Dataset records
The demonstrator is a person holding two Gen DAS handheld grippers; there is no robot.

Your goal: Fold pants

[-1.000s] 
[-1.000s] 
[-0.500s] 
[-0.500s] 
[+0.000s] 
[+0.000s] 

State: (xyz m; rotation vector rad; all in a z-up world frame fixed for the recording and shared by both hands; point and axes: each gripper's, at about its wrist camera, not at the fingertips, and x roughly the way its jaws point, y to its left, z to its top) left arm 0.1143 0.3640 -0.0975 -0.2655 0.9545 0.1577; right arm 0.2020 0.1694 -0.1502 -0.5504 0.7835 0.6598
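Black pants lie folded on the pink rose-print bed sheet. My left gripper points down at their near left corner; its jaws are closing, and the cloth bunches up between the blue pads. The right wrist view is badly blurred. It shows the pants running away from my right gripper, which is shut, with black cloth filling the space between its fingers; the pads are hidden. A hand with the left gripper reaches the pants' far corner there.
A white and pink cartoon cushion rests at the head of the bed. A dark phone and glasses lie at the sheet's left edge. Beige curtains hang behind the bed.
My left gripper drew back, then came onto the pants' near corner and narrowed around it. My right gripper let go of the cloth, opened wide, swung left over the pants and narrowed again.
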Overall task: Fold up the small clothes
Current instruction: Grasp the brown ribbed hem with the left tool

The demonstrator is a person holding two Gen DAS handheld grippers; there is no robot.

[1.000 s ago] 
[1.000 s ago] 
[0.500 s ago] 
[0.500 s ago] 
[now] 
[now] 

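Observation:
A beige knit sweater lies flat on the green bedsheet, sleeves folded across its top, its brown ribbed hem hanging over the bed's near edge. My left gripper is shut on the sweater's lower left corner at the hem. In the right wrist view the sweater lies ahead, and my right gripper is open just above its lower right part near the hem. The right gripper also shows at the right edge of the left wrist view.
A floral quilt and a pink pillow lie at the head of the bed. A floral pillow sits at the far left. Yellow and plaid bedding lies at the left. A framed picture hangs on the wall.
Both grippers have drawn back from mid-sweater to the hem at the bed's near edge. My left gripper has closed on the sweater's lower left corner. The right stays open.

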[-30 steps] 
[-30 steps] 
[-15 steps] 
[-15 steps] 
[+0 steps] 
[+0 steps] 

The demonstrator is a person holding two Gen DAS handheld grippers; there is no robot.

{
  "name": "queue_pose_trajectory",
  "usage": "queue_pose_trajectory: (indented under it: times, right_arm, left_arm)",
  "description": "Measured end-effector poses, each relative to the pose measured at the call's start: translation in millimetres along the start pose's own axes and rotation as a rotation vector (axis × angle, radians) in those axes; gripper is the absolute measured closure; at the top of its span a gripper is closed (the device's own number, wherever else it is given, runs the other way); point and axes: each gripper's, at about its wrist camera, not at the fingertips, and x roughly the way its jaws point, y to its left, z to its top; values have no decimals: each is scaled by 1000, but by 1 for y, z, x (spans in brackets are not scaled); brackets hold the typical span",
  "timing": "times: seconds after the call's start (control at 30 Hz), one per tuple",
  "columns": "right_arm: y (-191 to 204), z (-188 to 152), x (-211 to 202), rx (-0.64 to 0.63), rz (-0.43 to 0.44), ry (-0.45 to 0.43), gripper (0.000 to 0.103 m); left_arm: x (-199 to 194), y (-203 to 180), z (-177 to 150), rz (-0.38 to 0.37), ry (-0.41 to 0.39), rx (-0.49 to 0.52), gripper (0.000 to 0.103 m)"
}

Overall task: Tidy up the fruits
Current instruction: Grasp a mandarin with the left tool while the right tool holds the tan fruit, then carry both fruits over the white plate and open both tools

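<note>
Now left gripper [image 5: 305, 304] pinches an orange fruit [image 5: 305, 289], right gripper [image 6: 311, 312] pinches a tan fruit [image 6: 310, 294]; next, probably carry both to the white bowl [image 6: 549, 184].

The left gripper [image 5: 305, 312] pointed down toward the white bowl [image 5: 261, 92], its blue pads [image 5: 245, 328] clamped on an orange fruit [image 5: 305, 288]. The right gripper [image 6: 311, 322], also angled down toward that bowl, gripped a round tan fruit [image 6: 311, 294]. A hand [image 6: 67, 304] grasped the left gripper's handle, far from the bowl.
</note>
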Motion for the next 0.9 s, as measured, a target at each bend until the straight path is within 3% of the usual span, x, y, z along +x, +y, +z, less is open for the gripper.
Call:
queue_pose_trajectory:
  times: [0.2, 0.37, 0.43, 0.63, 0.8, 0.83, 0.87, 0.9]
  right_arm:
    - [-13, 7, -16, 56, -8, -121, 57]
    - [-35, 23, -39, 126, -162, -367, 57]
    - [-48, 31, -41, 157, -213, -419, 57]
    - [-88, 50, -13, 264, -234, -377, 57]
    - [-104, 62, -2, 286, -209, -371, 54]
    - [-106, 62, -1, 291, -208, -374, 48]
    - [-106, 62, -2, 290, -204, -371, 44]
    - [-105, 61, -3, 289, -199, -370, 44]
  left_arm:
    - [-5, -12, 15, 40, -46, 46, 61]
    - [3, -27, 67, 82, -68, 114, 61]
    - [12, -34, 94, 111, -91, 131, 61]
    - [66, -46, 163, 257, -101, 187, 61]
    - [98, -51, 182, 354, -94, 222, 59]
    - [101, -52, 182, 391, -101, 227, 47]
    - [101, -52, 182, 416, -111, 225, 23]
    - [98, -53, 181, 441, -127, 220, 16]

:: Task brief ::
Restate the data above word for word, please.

:: Task solution ::
The demonstrator is a person holding two Gen DAS handheld grippers; there is no robot.

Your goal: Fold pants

[-1.000s] 
[-1.000s] 
[-0.500s] 
[-0.500s] 
[+0.000s] 
[+0.000s] 

State: (xyz m; rotation vector rad; all in a z-up world frame fixed for the recording and shared by both hands; point and axes: each gripper's, at about its wrist camera, not at the fingertips, and x roughly the way its jaws point, y to its left, z to its top) left arm 0.1143 0.3640 -0.0975 -0.2655 0.9545 0.1577; right arm 0.2020 0.1694 -0.1502 -0.5504 0.7835 0.6598
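Black pants lie folded on the pink rose-print bed sheet. My left gripper points down at their near left corner; its jaws are closing, and the cloth bunches up between the blue pads. The right wrist view is badly blurred. It shows the pants running away from my right gripper, which is shut, with black cloth filling the space between its fingers; the pads are hidden. A hand with the left gripper reaches the pants' far corner there.
A white and pink cartoon cushion rests at the head of the bed. A dark phone and glasses lie at the sheet's left edge. Beige curtains hang behind the bed.
My left gripper drew back, then came onto the pants' near corner and narrowed around it. My right gripper let go of the cloth, opened wide, swung left over the pants and narrowed again.
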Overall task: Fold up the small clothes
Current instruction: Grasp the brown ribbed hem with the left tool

The demonstrator is a person holding two Gen DAS handheld grippers; there is no robot.

[1.000 s ago] 
[1.000 s ago] 
[0.500 s ago] 
[0.500 s ago] 
[now] 
[now] 

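Observation:
A beige knit sweater lies flat on the green bedsheet, sleeves folded across its top, its brown ribbed hem hanging over the bed's near edge. My left gripper is shut on the sweater's lower left corner at the hem. In the right wrist view the sweater lies ahead, and my right gripper is open just above its lower right part near the hem. The right gripper also shows at the right edge of the left wrist view.
A floral quilt and a pink pillow lie at the head of the bed. A floral pillow sits at the far left. Yellow and plaid bedding lies at the left. A framed picture hangs on the wall.
Both grippers have drawn back from mid-sweater to the hem at the bed's near edge. My left gripper has closed on the sweater's lower left corner. The right stays open.
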
[-30 steps] 
[-30 steps] 
[-15 steps] 
[-15 steps] 
[+0 steps] 
[+0 steps] 

The demonstrator is a person holding two Gen DAS handheld grippers; there is no robot.

{
  "name": "queue_pose_trajectory",
  "usage": "queue_pose_trajectory: (indented under it: times, right_arm, left_arm)",
  "description": "Measured end-effector poses, each relative to the pose measured at the call's start: translation in millimetres along the start pose's own axes and rotation as a rotation vector (axis × angle, radians) in those axes; gripper is the absolute measured closure; at the top of its span a gripper is closed (the device's own number, wherever else it is given, runs the other way); point and axes: each gripper's, at about its wrist camera, not at the fingertips, and x roughly the way its jaws point, y to its left, z to its top; values have no decimals: each is scaled by 1000, but by 1 for y, z, x (spans in brackets are not scaled); brackets hold the typical span",
  "timing": "times: seconds after the call's start (control at 30 Hz), one per tuple",
  "columns": "right_arm: y (-191 to 204), z (-188 to 152), x (-211 to 202), rx (-0.64 to 0.63), rz (-0.43 to 0.44), ry (-0.45 to 0.43), gripper (0.000 to 0.103 m); left_arm: x (-199 to 194), y (-203 to 180), z (-177 to 150), rz (-0.38 to 0.37), ry (-0.41 to 0.39), rx (-0.49 to 0.52), gripper (0.000 to 0.103 m)"
}

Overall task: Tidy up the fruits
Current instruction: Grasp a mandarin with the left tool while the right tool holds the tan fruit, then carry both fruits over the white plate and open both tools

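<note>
Now left gripper [image 5: 305, 304] pinches an orange fruit [image 5: 305, 289], right gripper [image 6: 311, 312] pinches a tan fruit [image 6: 310, 294]; next, probably carry both to the white bowl [image 6: 549, 184].

The left gripper [image 5: 305, 312] pointed down toward the white bowl [image 5: 261, 92], its blue pads [image 5: 245, 328] clamped on an orange fruit [image 5: 305, 288]. The right gripper [image 6: 311, 322], also angled down toward that bowl, gripped a round tan fruit [image 6: 311, 294]. A hand [image 6: 67, 304] grasped the left gripper's handle, far from the bowl.
</note>
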Motion for the next 0.9 s, as measured, a target at each bend until the straight path is within 3% of the usual span, x, y, z along +x, +y, +z, less is open for the gripper.
Call:
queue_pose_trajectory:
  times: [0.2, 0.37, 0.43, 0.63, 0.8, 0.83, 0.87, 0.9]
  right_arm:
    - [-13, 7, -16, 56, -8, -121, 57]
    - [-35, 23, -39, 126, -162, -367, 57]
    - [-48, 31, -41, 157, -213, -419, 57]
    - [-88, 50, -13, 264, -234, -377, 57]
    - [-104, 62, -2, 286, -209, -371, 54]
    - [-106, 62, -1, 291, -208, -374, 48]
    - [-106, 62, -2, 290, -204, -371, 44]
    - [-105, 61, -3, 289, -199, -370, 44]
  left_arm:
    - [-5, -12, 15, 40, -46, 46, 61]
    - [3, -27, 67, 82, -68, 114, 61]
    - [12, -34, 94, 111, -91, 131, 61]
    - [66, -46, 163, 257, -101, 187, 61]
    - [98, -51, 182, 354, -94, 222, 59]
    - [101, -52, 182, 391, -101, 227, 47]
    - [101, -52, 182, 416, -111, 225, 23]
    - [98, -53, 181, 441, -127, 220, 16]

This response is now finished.